高等研究所セミナーシリーズ
【ポスト・コロナ時代のグローバル・ヒストリー研究】公開講演会:
「移動と権力――ジェンキンズの耳戦争期のイギリスにおける「航行の自由」概念の援用とその背景――」(7/27)
趣旨
ジェンキンズの耳戦争は、カリブ海域を航行するイギリス商船の、スペイン沿岸警備隊による拿捕問題を主な原因として、1739年に英西間で勃発した戦争である。これは16世紀以来のイングランド(1707年以降はイギリス)の対スペイン領貿易をめぐる英西両国の対立の帰結点の一つであるとともに、貿易のための「航行の自由(航海の自由)」をめぐる抗争であったとも言える。本講演では、このような、海洋での移動の自由をめぐる対立という観点からジェンキンズの耳戦争を検討し、この戦争の時期のイギリス国内の政治・外交上の議論で見られた「航行の自由」概念の援用を、より長期の法思想史的・経済史的文脈の中に位置づけて分析する。

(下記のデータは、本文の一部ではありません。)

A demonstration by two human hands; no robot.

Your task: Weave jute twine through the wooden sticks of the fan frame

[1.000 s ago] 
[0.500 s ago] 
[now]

そしてそれにより「航行の自由」がなぜこの時期のイギリスの政治的議論で強調されるに至ったのか、また当時のイギリスにとって「航行の自由」概念がいかなる意義を有していたのかを明らかにする。
登壇者
講演者:
薩摩真介 (立命館大学文学部 准教授 )
1976年生。専門は近世・近代イギリス海軍史、海事史、大西洋史。英国エクセター大学人文社会科学研究科歴史学専攻博士課程修了。PhD (History)。早稲田大学日欧研究機構次席研究員、広島大学大学院総合科学研究科准教授などを経て、2021年4月より立命館大学文学部准教授。著書(単著)にBritain and Colonial Maritime War in the Early Eighteenth Century: Silver, Seapower and the Atlantic (Boydell & Brewer, 2013)、『<海賊>の大英帝国――掠奪と交易の四百年史――』(講談社選書メチエ、2018年)がある。
コメンテーター:
伏見岳志 (慶應義塾大学商学部 教授 )
専門はラテンアメリカ史、大西洋史。東京大学大学院総合文化研究科博士課程修了。博士(学術)。東京大学教養学部助手を経て、現在慶應義塾大学商学部教授。著書(共著)に『近代ヒスパニック世界と文書ネットワーク』(悠書館、2019年)『史料が語る東インド航路』(勉誠出版、2021年)などがある。
日 時
2024年7月27日(土)14:00~17:30
会場
戸山キャンパス39号館6階第7会議室(先着15名)
またはオンライン(Zoom)参加
プログラム
14:00~14:10 開会挨拶(谷口眞子)
14:10~15:10 講演:
「移動と権力――ジェンキンズの耳戦争期のイギリスにおける「航行の自由」概念の援用とその背景――」(薩摩真介)
15:10~15:30 休憩
15:30~15:50 コメント(伏見岳志)
15:50~17:30 討論
閉会挨拶(谷口眞子)
司 会
谷口眞子(早稲田大学文学学術院 教授)
対 象
教員、研究者、一般
主 催
早稲田大学 高等研究所
申込み
登録期間が過ぎましたため締め切らせていただいております。